2-level cache itself consist of a Read Cache (implementation is based on 2Q cache algorithm) and a *Write cache (implementation is based on WOW cache algorithm).
Typical set of operations are needed to work with any file looks like following:
- Open file using OReadWriteDiskCache#openFile operation and get id of open file. If the file does not exist it will be automatically created. The id of file is stored in a special meta data file and will always belong to the given file till it will be deleted.
- Allocate new page OReadWriteDiskCache#allocateNewPage or load existing one ORreadWriteDiskCache#load into off-heap memory.
- Retrieve pointer to the allocated area of off-heap memory OCacheEntry#getCachePointer().
- If you plan to change page data acquire a write lock, or a read lock if you read data and your single file page is shared across several data structures. Write lock must be acquired whether a single page is used between several data structures or not. The write lock is needed to prevent flushing inconsistent pages to the disk by the “data flush” thread of the write cache. OCachePointer#acquireExclusiveLock.
- Update/read data in off heap memory.
- Release write lock if needed. OCachePointer#releaseExclusiveLock.
- Mark page as dirty if you changed page data. It will allow write cache to flush pages which are really changed OCacheEntry#markDirty.
- Push record back to the disk cache: indicate to the cache that you will not use this page any more so it can be safely evicted from the memory to make room to other pages OReadWriteDiskCache#release.
When we load page the Read Cache looks it in one of its two LRU lists. One list is for data that was accessed several times and then not accessed for very long period of time. It consumes 25% of memory. The second is for data that is accessed frequently for a long period of time. It consumes 75% of memory.

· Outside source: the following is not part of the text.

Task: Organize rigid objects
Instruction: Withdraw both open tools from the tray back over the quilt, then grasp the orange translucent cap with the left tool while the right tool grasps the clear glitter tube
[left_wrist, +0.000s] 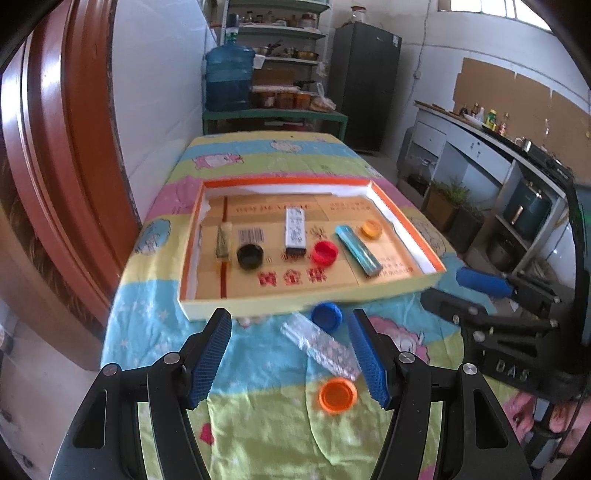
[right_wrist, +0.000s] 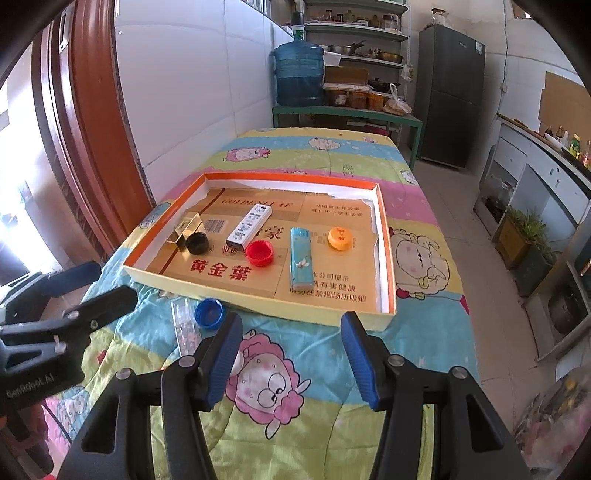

If the page is not in either LRU queue, the Read Cache asks the Write Cache to load page from the disk.
If we are lucky and the page is queued to flush but is still in the Write Queue of Write Cache it will be retrieved from there. Otherwise, the Write Cache will load the page from disk.
When data will be read from file by Write Cache, it will be put in LRU queue which contains “short living” pages. Eventually, if this pages will be accessed frequently during long time interval, loaded page will be moved to the LRU of “long living” pages.
When we release a page and the page is marked as dirty, it is put into the Write Cache which adds it to the Write Queue. The Write Queue can be considered as ring buffer where all the pages are sorted by their position on the disk. This trick allows to minimize disk head movements during pages flush. What is more interesting is that pages are always flushed in the background in the “background flush” thread. This approach allows to mitigate I/O bottleneck if we have enough RAM to work in memory only and flush data in background.
So it was about how disk cache works. But how we achieve durability of changes on page level and what is more interesting on the level when we work with complex data structures like Trees or Hash Maps (these data structures are used in indexes).
If we look back on set of operations which we perform to manipulate file data you see that step 5 does not contains any references to OrientDB API. That is because there are two ways to work with off heap pages: durable and not durable.
The simple (not durable way) is to work with methods of direct memory pointer com.orientechnologies.common.directmemory.ODirectMemoryPointer(setLong/getLong, setInt/getInt and so on). If you would like to make all changes in your data structures durable you should not work with direct memory pointer but should create a component that will present part of your data structure by extending com.orientechnologies.orient.core.storage.impl.local.paginated.ODurablePage class. This class has similar methods for manipulation of data in off heap pages, but it also tracks all changes made to the page. It can return the diff between the old/new states of page using the com.orientechnologies.orient.core.storage.impl.local.paginated.ODurablePage#getPageChanges method. Also this class allows to apply given diff to the old/new snapshot of given pages to repeat/revert (restoreChanges()/revertChanges()) changes are done for this page.